İki kutuplu dünya değişti. Neoliberaller bu fırsattan yararlanarak her yönden emekçilere karşı saldırıya geçtiler. Farklı toplumsal yapıları kışkırttılar. Kültür farklılıklarını birbirine düşman ettiler. Din ve mezhep farklılıklarından yola çıkarak çatışmayı körüklediler.
Sermaye bugün doğa ve toplum bilimlerinden sonuna kadar yararlanmakta bilimsel bilgiyi kâr amacı için kullanmaktadır.

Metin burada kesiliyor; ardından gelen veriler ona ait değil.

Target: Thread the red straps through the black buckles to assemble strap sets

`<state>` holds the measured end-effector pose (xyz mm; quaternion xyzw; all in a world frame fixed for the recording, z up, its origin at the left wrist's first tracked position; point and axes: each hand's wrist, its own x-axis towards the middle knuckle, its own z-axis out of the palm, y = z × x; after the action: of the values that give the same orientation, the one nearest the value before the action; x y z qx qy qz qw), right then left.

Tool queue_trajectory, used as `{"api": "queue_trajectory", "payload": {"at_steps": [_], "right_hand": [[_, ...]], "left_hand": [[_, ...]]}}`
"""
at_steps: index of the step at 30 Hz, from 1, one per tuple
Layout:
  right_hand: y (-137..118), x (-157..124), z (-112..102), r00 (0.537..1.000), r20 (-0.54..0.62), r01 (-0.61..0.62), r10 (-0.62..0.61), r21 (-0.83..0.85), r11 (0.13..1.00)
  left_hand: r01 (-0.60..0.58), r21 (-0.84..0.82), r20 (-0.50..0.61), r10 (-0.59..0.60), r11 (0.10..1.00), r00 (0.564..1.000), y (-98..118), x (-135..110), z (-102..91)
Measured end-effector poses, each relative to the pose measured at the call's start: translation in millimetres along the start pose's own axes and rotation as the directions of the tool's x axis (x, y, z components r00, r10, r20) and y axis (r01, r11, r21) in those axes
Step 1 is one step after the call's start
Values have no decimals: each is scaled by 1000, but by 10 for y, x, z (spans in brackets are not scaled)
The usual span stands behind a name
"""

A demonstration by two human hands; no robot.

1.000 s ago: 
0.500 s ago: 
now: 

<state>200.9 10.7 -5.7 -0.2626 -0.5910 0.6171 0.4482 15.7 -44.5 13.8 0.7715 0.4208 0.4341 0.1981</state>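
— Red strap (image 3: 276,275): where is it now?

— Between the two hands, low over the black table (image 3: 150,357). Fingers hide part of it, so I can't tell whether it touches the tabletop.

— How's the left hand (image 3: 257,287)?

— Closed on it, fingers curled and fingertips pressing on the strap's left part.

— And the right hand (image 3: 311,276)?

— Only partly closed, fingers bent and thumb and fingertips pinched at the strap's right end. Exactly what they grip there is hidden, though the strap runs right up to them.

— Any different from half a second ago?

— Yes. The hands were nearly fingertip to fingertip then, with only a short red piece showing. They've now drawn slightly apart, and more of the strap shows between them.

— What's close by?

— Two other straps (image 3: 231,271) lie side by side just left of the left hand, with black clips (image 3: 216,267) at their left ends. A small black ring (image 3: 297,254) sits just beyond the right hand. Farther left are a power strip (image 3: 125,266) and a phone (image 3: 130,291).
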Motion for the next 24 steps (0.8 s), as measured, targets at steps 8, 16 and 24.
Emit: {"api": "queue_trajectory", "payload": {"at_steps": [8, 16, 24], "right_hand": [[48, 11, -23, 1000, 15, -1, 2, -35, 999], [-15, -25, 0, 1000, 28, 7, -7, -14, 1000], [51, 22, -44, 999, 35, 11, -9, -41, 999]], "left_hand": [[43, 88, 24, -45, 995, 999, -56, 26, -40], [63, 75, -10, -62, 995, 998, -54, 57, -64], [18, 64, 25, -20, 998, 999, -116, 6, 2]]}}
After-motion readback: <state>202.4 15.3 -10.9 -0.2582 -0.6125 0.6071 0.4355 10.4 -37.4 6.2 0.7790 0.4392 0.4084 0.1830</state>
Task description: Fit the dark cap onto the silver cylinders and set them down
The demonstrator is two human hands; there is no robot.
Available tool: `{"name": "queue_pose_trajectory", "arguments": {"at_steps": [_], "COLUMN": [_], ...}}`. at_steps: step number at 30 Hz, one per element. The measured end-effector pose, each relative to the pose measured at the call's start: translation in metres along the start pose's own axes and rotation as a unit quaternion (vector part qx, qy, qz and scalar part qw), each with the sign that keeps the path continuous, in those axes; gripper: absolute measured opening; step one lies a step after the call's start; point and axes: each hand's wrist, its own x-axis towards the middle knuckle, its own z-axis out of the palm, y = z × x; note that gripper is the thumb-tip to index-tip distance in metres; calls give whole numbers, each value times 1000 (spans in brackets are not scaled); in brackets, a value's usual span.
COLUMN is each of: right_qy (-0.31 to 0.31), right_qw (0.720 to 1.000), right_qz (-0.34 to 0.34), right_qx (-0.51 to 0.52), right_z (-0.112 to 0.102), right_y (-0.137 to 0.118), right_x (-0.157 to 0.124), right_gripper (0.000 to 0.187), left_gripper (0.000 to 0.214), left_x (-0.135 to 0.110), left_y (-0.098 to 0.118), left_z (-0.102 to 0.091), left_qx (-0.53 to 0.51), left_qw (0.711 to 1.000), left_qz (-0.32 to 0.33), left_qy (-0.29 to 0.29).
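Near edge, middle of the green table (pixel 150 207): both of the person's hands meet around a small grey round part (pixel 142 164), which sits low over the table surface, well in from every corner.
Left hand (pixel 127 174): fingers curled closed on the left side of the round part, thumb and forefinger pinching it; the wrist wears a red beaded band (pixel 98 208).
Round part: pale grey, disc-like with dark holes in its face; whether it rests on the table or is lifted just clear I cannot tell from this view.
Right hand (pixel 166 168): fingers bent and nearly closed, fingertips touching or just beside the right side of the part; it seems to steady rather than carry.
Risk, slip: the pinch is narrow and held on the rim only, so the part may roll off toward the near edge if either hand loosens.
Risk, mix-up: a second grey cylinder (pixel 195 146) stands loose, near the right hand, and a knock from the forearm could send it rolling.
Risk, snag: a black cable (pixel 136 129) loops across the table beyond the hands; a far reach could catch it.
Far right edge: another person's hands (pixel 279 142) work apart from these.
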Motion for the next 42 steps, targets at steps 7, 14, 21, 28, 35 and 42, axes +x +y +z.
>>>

Bilgi sadece sermayenin bir büyüme aracı olarak kullanılmakta doğa bitkiler ve hayvanlar insanlığın geri kalan kesimleri sermayeyi hiç ilgilendirmemektedir. Bu gidiş dünyamızın bugünkü görüntüsünden de anlaşılabiliyor. Açlık hastalık çevre sorunları işsizlik düşük ücret uygulamaları sermayenin izlediği yöntemlerin bir sonucudur.
Bütün bu gelişmeler karşısında bilimsel bir felsefeye çok gereksinim olduğu açıkça ortadadır. Bilimler arasındaki bağı ve bilimleri ancak felsefe ile birleştirip genelleştirebiliriz. Yoksa bugünkü görünen manzaradaki süreçler devam edip gider. Süreçleri kavramalıyız ki onları belirli istemler doğrultusunda değiştirebilelim. Tutarlı bir felsefi bakış açısından yoksun olan kimseler içinde yaşadıkları süreçlerin gerçek hareketlerini hiçbir zaman tam olarak kavrayamazlar. Toplumların geleneksel olarak benimsenmiş düşünce sistemlerine takılırlar. Geçmişten kalan önyargıları olduğu gibi yansıtırlar. Tutarlı ve gerçekçi bir düşünce sistemi ancak gerçeklerin süzgecinden geçtikten sonra ortaya çıkabilir.